Exercise aim. Using the listing below, keep only the lines with the word "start" and copy them.

Collected data.
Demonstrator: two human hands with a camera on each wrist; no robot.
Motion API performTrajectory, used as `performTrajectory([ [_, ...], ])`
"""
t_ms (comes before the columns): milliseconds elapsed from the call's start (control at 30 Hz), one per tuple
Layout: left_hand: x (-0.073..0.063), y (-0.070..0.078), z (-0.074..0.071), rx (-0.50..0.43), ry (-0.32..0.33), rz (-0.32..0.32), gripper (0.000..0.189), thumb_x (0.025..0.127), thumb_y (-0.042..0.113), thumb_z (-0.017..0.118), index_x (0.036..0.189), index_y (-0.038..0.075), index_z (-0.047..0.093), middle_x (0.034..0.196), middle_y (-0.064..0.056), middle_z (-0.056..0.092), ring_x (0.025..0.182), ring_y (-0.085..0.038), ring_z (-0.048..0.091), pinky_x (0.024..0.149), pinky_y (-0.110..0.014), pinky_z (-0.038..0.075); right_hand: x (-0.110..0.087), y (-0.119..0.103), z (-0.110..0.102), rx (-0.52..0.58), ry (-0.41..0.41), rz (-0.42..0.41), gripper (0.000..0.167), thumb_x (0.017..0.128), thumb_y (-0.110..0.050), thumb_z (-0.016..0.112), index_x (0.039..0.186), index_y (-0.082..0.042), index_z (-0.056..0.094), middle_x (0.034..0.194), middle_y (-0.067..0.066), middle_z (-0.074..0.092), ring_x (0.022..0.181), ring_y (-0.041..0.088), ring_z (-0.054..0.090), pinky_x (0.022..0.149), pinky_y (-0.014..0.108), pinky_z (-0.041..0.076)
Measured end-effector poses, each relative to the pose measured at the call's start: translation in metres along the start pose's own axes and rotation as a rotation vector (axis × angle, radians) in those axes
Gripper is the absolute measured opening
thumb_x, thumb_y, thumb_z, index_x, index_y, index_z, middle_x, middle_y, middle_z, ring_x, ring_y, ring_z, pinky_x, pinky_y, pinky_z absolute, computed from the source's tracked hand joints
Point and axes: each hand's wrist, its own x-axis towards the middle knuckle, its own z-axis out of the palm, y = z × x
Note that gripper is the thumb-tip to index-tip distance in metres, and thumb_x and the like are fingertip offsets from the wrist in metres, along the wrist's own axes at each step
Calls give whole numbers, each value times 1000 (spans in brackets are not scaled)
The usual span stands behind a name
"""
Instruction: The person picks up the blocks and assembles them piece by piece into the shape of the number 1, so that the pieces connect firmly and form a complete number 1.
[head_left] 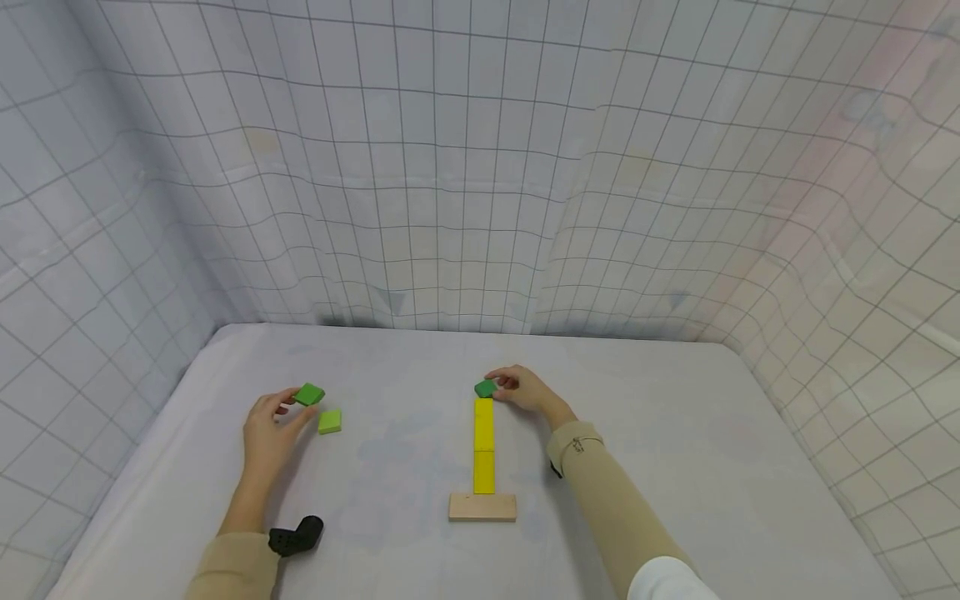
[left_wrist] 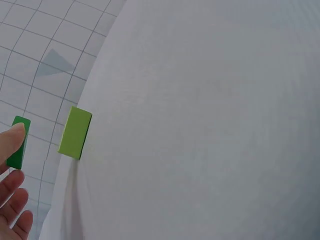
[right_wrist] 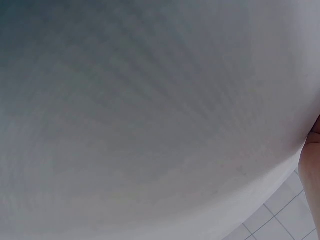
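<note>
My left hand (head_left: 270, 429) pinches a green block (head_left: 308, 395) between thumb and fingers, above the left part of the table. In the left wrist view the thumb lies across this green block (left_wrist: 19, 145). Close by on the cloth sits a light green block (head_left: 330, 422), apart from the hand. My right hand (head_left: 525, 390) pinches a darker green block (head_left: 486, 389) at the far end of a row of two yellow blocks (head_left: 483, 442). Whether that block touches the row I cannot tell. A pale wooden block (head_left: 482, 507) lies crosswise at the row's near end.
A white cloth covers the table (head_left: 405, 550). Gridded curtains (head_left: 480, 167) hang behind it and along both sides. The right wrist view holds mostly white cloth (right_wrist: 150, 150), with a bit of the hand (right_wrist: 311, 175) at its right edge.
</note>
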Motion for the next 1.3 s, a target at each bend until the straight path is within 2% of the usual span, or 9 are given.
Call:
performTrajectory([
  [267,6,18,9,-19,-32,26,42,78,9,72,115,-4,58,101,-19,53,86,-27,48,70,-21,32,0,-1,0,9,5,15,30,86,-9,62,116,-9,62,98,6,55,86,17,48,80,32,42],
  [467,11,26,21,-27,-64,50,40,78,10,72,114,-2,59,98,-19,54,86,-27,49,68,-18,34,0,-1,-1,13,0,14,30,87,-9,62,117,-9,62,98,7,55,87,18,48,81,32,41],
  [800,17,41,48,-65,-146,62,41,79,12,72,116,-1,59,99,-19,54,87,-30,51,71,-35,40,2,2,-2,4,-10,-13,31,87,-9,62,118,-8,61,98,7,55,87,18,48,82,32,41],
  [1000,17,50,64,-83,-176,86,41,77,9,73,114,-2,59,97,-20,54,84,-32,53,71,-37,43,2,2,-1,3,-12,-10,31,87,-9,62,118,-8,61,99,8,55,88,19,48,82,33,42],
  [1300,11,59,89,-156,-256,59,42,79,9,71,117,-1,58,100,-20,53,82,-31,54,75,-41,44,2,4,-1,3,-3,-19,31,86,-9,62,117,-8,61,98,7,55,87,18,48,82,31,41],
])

Completed task.
t_ms (comes before the columns): milliseconds elapsed from the call's start (control at 30 Hz), one per tuple
Measured end-effector poses, each relative to the pose measured at the call's start: translation in metres along the start pose's own axes and rotation as a rotation vector (axis × angle, radians) in those axes

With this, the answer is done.